**WHAT IS REQUIRED:** Filter out all lines without the word "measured" from the data below, please, and copy the rest.

**RECORDED INFORMATION:**
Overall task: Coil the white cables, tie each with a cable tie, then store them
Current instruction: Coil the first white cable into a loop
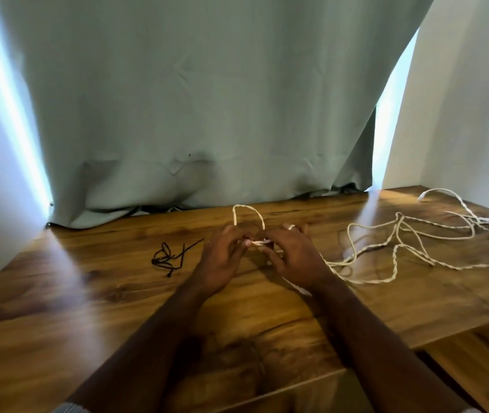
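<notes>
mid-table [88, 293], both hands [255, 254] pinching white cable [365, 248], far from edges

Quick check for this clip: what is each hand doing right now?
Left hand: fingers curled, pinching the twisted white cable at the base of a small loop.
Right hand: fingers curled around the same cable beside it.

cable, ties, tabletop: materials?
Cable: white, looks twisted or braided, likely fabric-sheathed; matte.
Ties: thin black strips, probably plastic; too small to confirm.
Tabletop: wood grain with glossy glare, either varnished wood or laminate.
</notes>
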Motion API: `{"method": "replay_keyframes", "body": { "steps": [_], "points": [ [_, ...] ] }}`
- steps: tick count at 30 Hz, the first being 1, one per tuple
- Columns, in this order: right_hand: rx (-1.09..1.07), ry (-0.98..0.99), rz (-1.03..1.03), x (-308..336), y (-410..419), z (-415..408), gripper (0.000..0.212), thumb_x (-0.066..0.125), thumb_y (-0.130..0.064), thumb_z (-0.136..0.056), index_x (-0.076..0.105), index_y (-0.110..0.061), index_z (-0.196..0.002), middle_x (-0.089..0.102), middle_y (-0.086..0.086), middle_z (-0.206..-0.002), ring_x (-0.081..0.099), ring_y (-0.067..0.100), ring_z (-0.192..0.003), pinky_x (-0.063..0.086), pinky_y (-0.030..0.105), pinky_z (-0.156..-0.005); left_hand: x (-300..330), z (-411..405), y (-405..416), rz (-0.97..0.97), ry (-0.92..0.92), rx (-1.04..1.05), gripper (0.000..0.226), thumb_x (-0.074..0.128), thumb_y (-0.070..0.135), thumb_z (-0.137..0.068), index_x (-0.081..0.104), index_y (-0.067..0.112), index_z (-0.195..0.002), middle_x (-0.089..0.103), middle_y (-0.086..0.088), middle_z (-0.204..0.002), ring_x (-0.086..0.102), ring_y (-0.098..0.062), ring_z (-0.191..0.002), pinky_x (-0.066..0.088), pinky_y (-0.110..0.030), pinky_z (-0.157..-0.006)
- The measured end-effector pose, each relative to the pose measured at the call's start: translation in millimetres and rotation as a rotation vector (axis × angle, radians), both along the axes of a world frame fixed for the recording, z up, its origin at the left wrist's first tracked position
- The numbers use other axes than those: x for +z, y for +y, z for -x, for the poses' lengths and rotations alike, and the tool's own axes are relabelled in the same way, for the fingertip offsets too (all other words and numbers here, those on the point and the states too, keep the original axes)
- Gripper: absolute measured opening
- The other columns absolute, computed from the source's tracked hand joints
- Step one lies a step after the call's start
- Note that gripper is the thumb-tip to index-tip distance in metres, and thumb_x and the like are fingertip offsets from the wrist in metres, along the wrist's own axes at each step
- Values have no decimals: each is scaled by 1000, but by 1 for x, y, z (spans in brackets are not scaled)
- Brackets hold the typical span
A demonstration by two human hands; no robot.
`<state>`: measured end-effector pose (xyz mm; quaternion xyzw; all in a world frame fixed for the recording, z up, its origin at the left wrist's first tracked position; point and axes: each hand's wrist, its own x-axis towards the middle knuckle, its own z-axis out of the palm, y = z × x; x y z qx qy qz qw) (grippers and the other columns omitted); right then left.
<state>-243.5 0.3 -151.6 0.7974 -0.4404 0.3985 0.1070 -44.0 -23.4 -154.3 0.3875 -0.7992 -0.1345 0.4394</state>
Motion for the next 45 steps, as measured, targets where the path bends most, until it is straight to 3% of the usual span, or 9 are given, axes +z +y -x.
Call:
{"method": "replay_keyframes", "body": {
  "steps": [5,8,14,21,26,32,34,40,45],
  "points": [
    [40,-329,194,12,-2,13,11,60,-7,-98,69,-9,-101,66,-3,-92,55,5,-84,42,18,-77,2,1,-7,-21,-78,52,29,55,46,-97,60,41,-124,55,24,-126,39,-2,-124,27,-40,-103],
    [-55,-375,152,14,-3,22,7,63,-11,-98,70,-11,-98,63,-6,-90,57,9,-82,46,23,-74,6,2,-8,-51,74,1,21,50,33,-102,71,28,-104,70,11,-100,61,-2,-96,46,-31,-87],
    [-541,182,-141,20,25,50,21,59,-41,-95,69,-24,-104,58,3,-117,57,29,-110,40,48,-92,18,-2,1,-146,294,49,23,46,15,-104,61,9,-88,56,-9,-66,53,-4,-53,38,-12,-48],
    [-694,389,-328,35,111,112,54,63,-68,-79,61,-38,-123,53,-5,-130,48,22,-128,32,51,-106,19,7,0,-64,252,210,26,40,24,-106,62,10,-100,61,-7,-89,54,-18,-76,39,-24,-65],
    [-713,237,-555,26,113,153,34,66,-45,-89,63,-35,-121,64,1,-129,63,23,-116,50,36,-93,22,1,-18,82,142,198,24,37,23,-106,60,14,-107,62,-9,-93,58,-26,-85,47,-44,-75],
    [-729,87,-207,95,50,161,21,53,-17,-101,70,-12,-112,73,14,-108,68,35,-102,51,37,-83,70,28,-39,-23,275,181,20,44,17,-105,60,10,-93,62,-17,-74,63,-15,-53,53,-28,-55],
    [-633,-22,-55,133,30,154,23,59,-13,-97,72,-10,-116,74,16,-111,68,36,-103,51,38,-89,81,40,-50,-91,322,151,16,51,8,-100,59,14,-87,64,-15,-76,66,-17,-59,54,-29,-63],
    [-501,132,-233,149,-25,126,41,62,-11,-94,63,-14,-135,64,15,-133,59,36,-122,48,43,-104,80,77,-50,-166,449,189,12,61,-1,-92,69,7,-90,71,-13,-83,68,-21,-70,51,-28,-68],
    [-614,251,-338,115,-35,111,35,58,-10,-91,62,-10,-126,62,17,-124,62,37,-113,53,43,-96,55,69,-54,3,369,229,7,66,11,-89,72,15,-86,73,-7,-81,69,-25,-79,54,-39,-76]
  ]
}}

**RESULT OF THIS EXERCISE:**
- The measured end-effector pose, each relative to the pose measured at the call's start: translation in millimetres and rotation as a rotation vector (axis × angle, radians), both along the axes of a world frame fixed for the recording, z up, its origin at the left wrist's first tracked position
- Gripper: absolute measured opening
`<state>`: measured end-effector pose (xyz mm; quaternion xyzw; all in a world frame fixed for the recording, z up, its origin at the left wrist's first tracked position; point and axes: each hand's wrist, its own x-axis towards the middle knuckle, its own z-axis out of the palm, y = z × x; x y z qx qy qz qw) (grippers and the other columns omitted); right then left.
Motion for the next 45 steps, as measured, targets where the path bends most, until it is straight to 3% of the usual span, or 9 are given, axes +z +y -x.

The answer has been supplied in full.